==== Provided data ====

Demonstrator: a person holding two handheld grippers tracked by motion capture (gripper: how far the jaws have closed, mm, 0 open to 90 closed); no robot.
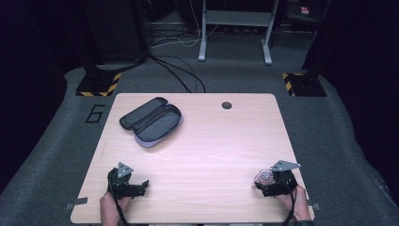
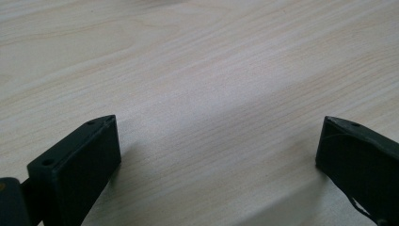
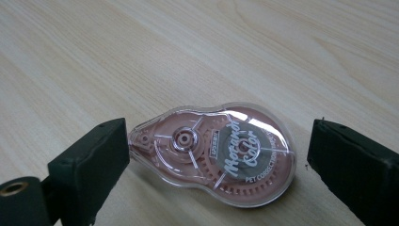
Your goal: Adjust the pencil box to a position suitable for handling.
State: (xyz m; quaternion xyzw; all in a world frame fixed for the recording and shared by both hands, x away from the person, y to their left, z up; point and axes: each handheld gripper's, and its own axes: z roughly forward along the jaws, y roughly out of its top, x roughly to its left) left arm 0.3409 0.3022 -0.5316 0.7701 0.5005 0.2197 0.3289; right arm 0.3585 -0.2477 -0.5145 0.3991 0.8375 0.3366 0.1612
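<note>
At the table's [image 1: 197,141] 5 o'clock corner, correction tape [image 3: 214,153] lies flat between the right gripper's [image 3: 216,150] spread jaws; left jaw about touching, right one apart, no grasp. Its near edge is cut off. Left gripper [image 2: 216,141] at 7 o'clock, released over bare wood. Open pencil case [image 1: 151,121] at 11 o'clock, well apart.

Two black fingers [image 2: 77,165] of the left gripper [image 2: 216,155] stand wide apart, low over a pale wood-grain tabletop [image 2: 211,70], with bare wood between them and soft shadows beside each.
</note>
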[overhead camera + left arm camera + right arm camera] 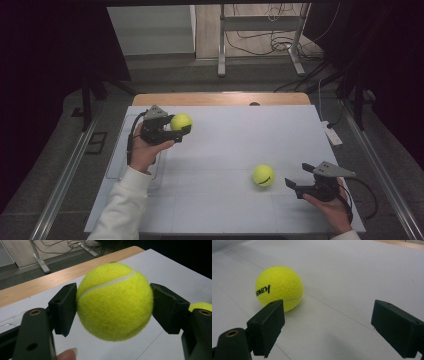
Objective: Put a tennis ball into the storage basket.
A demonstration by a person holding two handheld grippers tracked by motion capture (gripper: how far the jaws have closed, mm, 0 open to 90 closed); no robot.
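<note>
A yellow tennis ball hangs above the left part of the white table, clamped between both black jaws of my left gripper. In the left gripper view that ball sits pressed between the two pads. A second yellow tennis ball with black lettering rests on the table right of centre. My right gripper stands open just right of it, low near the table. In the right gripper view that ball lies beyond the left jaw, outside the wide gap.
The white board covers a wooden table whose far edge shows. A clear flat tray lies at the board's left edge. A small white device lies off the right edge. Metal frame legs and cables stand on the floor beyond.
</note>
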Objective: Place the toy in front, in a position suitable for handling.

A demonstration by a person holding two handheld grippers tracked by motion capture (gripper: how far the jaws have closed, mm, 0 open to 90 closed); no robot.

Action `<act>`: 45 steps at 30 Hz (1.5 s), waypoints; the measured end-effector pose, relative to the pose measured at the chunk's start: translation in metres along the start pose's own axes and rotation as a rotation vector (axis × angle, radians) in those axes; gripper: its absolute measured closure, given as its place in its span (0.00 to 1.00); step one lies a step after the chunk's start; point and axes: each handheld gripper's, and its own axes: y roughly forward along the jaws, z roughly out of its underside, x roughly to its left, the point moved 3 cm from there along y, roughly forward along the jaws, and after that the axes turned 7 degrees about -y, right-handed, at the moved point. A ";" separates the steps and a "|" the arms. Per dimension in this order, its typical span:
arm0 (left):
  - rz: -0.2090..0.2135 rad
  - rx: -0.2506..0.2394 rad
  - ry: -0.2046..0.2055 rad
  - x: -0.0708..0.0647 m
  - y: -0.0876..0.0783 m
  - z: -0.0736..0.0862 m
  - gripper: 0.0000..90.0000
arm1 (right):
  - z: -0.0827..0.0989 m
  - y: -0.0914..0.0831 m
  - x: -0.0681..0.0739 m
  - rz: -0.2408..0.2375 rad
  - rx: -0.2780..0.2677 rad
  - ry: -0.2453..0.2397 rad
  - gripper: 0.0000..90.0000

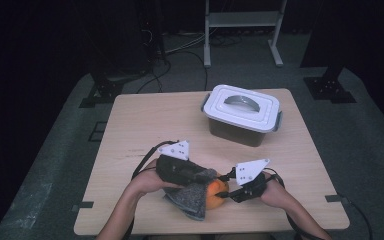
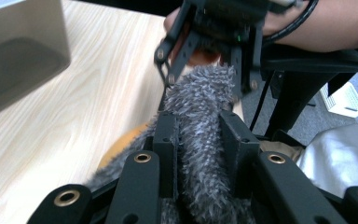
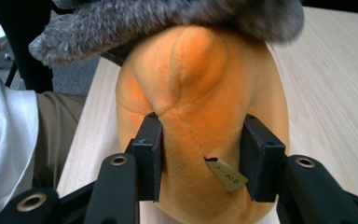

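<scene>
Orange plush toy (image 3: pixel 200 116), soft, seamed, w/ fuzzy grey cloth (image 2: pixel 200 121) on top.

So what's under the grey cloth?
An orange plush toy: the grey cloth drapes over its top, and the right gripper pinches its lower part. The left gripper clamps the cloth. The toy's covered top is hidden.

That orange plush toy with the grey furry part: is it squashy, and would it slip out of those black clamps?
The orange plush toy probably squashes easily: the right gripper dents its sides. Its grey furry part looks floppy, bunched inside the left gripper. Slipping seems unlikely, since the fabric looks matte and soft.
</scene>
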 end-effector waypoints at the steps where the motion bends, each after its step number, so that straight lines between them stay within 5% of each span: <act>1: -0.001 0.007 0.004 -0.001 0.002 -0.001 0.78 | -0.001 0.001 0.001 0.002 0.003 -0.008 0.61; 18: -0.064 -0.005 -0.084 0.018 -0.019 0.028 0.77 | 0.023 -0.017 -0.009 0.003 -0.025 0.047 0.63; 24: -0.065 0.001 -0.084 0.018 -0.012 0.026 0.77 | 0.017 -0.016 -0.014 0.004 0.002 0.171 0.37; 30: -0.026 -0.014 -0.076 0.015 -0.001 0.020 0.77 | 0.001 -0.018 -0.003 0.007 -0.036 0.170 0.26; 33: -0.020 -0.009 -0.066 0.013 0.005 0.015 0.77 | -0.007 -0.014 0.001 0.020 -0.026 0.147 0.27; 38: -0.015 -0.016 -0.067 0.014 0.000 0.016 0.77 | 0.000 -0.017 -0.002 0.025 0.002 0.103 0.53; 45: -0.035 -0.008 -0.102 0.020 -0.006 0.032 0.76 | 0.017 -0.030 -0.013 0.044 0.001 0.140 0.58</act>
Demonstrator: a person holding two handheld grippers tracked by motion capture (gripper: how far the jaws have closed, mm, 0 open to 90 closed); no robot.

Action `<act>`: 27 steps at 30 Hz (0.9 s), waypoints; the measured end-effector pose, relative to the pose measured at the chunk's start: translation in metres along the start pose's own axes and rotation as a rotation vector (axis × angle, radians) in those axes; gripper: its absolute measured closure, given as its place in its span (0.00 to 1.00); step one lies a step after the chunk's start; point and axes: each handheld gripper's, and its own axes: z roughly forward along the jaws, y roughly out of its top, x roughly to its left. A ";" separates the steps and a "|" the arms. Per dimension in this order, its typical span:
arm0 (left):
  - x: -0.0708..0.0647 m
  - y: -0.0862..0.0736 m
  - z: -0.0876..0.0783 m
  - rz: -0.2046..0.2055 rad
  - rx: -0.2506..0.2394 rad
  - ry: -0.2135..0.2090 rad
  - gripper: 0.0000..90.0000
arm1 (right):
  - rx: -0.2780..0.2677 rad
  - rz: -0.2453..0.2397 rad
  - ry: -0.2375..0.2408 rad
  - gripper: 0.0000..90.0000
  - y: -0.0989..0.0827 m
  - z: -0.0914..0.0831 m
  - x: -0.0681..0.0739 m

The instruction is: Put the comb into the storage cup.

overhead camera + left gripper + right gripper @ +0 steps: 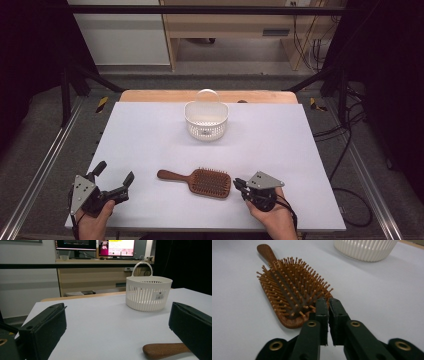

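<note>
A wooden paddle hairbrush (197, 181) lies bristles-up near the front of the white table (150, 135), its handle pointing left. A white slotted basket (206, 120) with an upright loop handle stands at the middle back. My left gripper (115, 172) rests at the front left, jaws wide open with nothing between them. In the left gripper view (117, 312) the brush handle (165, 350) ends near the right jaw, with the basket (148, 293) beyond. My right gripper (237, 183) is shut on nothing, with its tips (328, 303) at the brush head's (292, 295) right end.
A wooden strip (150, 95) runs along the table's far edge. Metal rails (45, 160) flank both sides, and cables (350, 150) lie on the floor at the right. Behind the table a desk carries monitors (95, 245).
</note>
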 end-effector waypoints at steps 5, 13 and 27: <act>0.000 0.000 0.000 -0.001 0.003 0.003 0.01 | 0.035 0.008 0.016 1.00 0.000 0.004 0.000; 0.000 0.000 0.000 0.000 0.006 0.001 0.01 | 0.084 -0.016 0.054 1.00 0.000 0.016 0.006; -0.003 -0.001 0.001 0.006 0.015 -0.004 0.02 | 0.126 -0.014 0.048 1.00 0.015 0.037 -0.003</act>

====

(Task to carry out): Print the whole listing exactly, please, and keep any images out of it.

(Solution for this problem):
Demonstrator: a person holding two handheld grippers tracked by motion capture (gripper: how far the jaws have closed, mm, 0 open to 90 closed); no robot.
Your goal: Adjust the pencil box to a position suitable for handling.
State: (xyz m; quaternion xyzw; all in a world frame fixed for the recording and shared by both hands, x away from the person, y to their left, z up; point and axes: each handheld gripper's, and its own axes: z roughly forward along the jaws, y roughly out of its top, x roughly to its left) left arm 0.3409 0.3022 -0.5316 0.7701 0.5005 0.2197 0.3289; right arm 0.3585 -0.2477 -0.5145 0.3991 0.8375 0.3366 0.1612
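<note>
At the table's [image 1: 197,141] 5 o'clock corner, correction tape [image 3: 214,153] lies flat between the right gripper's [image 3: 216,150] spread jaws; left jaw about touching, right one apart, no grasp. Its near edge is cut off. Left gripper [image 2: 216,141] at 7 o'clock, released over bare wood. Open pencil case [image 1: 151,121] at 11 o'clock, well apart.

Two black fingers [image 2: 77,165] of the left gripper [image 2: 216,155] stand wide apart, low over a pale wood-grain tabletop [image 2: 211,70], with bare wood between them and soft shadows beside each.
</note>
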[overhead camera + left arm camera + right arm camera] 
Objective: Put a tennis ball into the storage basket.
A demonstration by a person holding two handheld grippers tracked by motion capture (gripper: how far the jaws have closed, mm, 0 open to 90 closed); no robot.
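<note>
A yellow tennis ball hangs above the left part of the white table, clamped between both black jaws of my left gripper. In the left gripper view that ball sits pressed between the two pads. A second yellow tennis ball with black lettering rests on the table right of centre. My right gripper stands open just right of it, low near the table. In the right gripper view that ball lies beyond the left jaw, outside the wide gap.
The white board covers a wooden table whose far edge shows. A clear flat tray lies at the board's left edge. A small white device lies off the right edge. Metal frame legs and cables stand on the floor beyond.
</note>
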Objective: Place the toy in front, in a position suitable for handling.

A demonstration by a person holding two handheld grippers tracked by motion capture (gripper: how far the jaws have closed, mm, 0 open to 90 closed); no robot.

Action `<act>`: 45 steps at 30 Hz (1.5 s), waypoints; the measured end-effector pose, relative to the pose measured at the chunk's start: translation in metres along the start pose's own axes and rotation as a rotation vector (axis × angle, radians) in those axes; gripper: its absolute measured closure, given as its place in its span (0.00 to 1.00); step one lies a step after the chunk's start; point and axes: each handheld gripper's, and its own axes: y roughly forward along the jaws, z roughly out of its underside, x roughly to its left, the point moved 3 cm from there along y, roughly forward along the jaws, and after that the axes turned 7 degrees about -y, right-handed, at the moved point. A ";" separates the steps and a "|" the arms. Per dimension in this order, its typical span:
arm0 (left):
  - rz: -0.2090..0.2135 rad
  - rx: -0.2506..0.2394 rad
  - ry: -0.2046..0.2055 rad
  - x: -0.0708..0.0647 m
  - y: -0.0876..0.0783 m
  - z: -0.0736..0.0862 m
  - gripper: 0.0000..90.0000
arm1 (right):
  - z: -0.0827..0.0989 m
  - y: -0.0914..0.0831 m
  - x: -0.0681..0.0739 m
  - rz: -0.2408..0.2375 rad
  - rx: -0.2780..0.2677 rad
  - ry: -0.2453..0.2397 rad
  - gripper: 0.0000..90.0000


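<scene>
Orange plush toy (image 3: pixel 200 116), soft, seamed, w/ fuzzy grey cloth (image 2: pixel 200 121) on top.

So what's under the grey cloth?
An orange plush toy: the grey cloth drapes over its top, and the right gripper pinches its lower part. The left gripper clamps the cloth. The toy's covered top is hidden.

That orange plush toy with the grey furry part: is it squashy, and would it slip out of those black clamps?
The orange plush toy probably squashes easily: the right gripper dents its sides. Its grey furry part looks floppy, bunched inside the left gripper. Slipping seems unlikely, since the fabric looks matte and soft.
</scene>
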 end-effector waypoints at the steps where the motion bends, each after its step number, so that straight lines between them stay within 5% of each span: <act>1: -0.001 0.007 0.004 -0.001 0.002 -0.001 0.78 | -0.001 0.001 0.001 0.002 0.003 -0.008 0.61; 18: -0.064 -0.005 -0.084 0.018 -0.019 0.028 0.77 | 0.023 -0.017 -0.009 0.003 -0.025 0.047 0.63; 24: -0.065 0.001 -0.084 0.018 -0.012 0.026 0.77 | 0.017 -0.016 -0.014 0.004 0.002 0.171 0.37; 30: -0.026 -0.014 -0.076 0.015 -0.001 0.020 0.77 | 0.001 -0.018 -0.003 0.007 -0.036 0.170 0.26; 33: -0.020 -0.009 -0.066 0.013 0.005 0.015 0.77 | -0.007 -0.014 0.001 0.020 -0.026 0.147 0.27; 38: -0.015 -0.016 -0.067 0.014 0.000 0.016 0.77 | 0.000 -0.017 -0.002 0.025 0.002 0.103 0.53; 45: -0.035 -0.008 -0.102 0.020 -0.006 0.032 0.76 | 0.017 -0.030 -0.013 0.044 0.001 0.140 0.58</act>
Demonstrator: a person holding two handheld grippers tracked by motion capture (gripper: how far the jaws have closed, mm, 0 open to 90 closed); no robot.

Action `<act>`: 27 steps at 30 Hz (0.9 s), waypoints; the measured end-effector pose, relative to the pose measured at the chunk's start: translation in metres along the start pose's own axes and rotation as a rotation vector (axis × angle, radians) in those axes; gripper: its absolute measured closure, given as its place in its span (0.00 to 1.00); step one lies a step after the chunk's start; point and axes: each handheld gripper's, and its own axes: z roughly forward along the jaws, y roughly out of its top, x roughly to its left. A ";" separates the steps and a "|" the arms. Per dimension in this order, its typical span:
arm0 (left):
  - x: -0.0708..0.0647 m
  - y: -0.0862..0.0736 m
  - z: -0.0876..0.0783 m
  - rz: -0.2046..0.2055 rad
  - rx: -0.2506..0.2394 rad
  - ry: -0.2135..0.2090 rad
  - gripper: 0.0000..90.0000
arm1 (right):
  - rx: -0.2780..0.2677 rad
  - rz: -0.2453..0.2397 rad
  - ry: -0.2375..0.2408 rad
  - gripper: 0.0000..90.0000
  - y: -0.0989..0.0827 m
  - z: -0.0914..0.0831 m
  - x: -0.0681..0.0739 m

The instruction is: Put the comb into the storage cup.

overhead camera + left gripper + right gripper @ +0 steps: 

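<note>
A wooden paddle hairbrush (197, 181) lies bristles-up near the front of the white table (150, 135), its handle pointing left. A white slotted basket (206, 120) with an upright loop handle stands at the middle back. My left gripper (115, 172) rests at the front left, jaws wide open with nothing between them. In the left gripper view (117, 312) the brush handle (165, 350) ends near the right jaw, with the basket (148, 293) beyond. My right gripper (237, 183) is shut on nothing, with its tips (328, 303) at the brush head's (292, 295) right end.
A wooden strip (150, 95) runs along the table's far edge. Metal rails (45, 160) flank both sides, and cables (350, 150) lie on the floor at the right. Behind the table a desk carries monitors (95, 245).
</note>
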 end-effector waypoints at steps 5, 13 and 27: <act>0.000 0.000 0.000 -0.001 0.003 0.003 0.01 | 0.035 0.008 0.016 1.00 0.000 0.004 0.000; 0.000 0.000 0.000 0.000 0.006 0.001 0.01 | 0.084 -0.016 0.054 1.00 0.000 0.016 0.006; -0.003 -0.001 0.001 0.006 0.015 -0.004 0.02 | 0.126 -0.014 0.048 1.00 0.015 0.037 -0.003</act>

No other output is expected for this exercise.